▶ **What you should do**
What is needed is the number of lines below that contain the string "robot", with no other text.

※

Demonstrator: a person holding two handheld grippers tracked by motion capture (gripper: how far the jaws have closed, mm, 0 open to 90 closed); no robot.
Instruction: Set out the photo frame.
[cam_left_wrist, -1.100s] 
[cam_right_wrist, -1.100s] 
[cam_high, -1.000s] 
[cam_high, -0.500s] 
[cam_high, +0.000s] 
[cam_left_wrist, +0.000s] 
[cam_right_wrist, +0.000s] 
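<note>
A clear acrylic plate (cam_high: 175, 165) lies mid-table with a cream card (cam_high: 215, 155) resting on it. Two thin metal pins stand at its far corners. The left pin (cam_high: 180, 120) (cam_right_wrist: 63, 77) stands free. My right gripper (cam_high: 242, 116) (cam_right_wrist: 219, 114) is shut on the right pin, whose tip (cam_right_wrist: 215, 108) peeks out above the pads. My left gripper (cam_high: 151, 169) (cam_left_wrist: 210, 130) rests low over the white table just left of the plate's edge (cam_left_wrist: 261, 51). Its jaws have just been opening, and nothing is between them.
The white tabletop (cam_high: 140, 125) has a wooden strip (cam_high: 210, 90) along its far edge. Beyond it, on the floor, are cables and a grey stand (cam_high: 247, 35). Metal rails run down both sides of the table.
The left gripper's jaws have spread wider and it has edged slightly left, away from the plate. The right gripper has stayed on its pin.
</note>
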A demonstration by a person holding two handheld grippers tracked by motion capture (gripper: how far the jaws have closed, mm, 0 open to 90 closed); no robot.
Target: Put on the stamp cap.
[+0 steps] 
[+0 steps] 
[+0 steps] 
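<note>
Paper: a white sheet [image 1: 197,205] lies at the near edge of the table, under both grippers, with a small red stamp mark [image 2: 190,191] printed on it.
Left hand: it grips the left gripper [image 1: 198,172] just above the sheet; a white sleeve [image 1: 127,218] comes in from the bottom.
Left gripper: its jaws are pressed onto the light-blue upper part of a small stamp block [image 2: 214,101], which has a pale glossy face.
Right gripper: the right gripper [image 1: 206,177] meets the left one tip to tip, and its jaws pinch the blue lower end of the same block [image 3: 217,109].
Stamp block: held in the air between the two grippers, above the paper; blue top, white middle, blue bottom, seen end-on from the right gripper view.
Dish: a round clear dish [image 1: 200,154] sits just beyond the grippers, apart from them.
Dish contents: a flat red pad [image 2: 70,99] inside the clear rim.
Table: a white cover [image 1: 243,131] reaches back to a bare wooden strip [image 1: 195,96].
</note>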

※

▶ **Result of this task**
2